Moxley v. Vernot, C-3-82-085.
Decision Date | 29 November 1982 |
Docket Number | No. C-3-82-085.,C-3-82-085. |
Parties | Bruce L. MOXLEY, Plaintiff, v. Edward VERNOT, etc., et al., Defendants. |
Court | U.S. District Court — Southern District of Ohio |
Herschel M. Sigall, Columbus, Ohio, for plaintiff.
Louis E. Gerber, Columbus, Ohio, for defendants.
DECISION AND ENTRY DISMISSING PLAINTIFF'S CLAIMS FOR RELIEF UNDER § 503 OF THE REHABILITATION ACT OF 1973 AND UNDER 42 U.S.C. § 1983 FOR ALLEGED VIOLATIONS OF THE REHABILITATION ACT OF 1973; DECISION AND ENTRY DISMISSING PLAINTIFF'S CLAIMS UNDER 42 U.S.C. § 1983 AGAINST DEFENDANT UNIVERSITY OF CALIFORNIA, IRVINE, FOR DISCRIMINATION ON THE BASIS OF RACE; DEFENDANTS' MOTION FOR SUMMARY JUDGMENT GRANTED WITH RESPECT TO PLAINTIFF'S CLAIM UNDER § 504 OF THE REHABILITATION ACT OF 1973; PLAINTIFF'S CLAIM UNDER § 1983 FOR RACIAL DISCRIMINATION AGAINST DEFENDANT VERNOT REMAINS FOR TRIAL
The captioned cause is an action for discrimination brought both under the Rehabilitation Act of 1973, 29 U.S.C. § 793 and § 794, and under 42 U.S.C. § 1983. Defendant University of California, Irvine, is a party to a contract with the United States Government, under which it conducts research in the area of toxic hazards research, at its Toxic Hazards Research Unit at Wright Patterson Air Force Base, in Dayton, Ohio. Plaintiff is employed as a Laboratory Assistant II at the Toxic Hazards Research Unit. He alleges that Defendants University of California, Irvine, and Edward Vernot, acting in his official capacity as Administrator of Laboratories for Defendant University of California, Irvine, discriminated against him because he is handicapped, and because of his race, by refusing to promote him to the position of Laboratory Assistant III.
Plaintiff alleges that he is entitled to relief under the following legal theories:
This case is presently before the Court on Defendants' motion for judgment on the pleadings, pursuant to Fed.R.Civ.P. 12(c), or in the alternative, motion for summary judgment, pursuant to Fed.R.Civ.P. 56. Defendants contend that: (1) there is no private right of action under § 503 or § 504 of the Rehabilitation Act of 1973, (2) because no rights are created for Plaintiff by the applicable sections of the Rehabilitation Act of 1973, Plaintiff does not have a valid claim under § 1983 for discrimination on the basis of his handicap, and (3) that Defendant University of California, Irvine, is not a "person" for purposes of liability under § 1983, because of the doctrine of sovereign immunity granted by the Eleventh Amendment. Defendants have not, however, moved the Court to dismiss the racial discrimination claim against Defendant Edward Vernot.
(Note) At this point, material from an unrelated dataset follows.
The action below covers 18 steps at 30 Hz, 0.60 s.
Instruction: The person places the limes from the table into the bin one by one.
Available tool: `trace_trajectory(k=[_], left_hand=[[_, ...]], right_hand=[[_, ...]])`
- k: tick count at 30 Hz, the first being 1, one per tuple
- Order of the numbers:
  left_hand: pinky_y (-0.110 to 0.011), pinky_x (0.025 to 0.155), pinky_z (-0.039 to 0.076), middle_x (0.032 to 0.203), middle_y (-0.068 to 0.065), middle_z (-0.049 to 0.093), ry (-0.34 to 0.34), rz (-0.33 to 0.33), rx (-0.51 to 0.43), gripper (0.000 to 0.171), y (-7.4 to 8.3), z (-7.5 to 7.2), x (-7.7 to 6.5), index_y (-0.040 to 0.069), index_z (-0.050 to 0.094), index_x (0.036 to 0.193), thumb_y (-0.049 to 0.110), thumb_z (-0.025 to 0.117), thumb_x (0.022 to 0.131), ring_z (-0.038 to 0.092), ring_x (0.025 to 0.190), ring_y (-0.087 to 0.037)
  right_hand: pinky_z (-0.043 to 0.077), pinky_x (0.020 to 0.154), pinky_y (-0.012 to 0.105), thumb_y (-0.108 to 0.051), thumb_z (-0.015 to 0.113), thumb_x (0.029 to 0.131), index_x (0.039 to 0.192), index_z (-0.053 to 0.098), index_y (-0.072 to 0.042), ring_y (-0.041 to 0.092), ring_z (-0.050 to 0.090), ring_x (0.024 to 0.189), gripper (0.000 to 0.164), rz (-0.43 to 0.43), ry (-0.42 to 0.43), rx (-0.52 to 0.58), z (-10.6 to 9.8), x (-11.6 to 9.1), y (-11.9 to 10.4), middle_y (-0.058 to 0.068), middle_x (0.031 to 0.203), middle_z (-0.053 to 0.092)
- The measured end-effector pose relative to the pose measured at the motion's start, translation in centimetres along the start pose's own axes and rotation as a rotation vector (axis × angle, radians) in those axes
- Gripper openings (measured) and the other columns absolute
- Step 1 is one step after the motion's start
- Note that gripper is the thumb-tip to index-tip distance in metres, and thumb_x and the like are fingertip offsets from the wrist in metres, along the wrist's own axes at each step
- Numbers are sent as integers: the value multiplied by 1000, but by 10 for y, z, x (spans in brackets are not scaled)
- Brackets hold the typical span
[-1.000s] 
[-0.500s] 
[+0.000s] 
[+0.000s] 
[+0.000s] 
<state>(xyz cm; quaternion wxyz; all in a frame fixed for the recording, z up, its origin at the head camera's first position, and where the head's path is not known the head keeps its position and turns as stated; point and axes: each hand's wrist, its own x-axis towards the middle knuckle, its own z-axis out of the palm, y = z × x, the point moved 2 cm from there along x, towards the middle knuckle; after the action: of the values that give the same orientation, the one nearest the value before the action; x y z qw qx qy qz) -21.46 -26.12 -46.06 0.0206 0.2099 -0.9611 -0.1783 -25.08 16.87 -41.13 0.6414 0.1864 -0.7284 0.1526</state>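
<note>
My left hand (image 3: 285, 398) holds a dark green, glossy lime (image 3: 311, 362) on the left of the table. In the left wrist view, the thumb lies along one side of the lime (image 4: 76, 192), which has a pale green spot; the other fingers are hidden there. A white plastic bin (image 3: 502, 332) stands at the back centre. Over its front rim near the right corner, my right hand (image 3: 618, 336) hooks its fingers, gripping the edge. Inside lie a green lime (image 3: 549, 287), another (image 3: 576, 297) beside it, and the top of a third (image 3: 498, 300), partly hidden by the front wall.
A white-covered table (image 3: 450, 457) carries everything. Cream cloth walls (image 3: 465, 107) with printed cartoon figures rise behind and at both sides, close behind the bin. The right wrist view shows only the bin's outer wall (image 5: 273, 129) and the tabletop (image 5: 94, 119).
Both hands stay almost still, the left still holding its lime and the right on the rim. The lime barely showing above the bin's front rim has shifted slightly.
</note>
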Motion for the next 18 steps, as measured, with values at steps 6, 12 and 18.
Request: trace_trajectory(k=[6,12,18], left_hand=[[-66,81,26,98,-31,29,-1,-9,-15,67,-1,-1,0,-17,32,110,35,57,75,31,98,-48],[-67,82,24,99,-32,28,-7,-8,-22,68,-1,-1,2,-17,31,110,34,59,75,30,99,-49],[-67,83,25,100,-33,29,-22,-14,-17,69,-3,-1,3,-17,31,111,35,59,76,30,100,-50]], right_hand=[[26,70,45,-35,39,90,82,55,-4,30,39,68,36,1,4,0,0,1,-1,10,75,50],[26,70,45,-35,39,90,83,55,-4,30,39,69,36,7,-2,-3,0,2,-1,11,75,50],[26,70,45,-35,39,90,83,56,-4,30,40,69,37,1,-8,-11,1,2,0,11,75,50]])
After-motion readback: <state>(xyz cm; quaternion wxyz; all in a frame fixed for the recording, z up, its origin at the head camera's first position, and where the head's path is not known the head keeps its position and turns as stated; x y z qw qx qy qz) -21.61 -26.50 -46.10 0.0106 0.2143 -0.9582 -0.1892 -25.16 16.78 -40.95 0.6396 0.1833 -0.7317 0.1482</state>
Defendants' motion for judgment on the pleadings under Rule 12(c) is essentially a challenge to the legal basis of the complaint. The Court believes that such a challenge is more appropriately viewed as a motion to dismiss for failure to state a claim upon which relief may be granted, under Fed.R.Civ.P. 12(b)(6). Amersbach v. City of Cleveland, 598 F.2d 1033 (6th Cir. 1979). A motion to dismiss for failure to state a claim upon which relief can be granted may be granted only if it appears beyond doubt that the Plaintiff can prove no set of facts in support of his claim which would entitle him to relief.1 See, Westlake v. Lucas, 537 F.2d 857 (6th Cir.1976).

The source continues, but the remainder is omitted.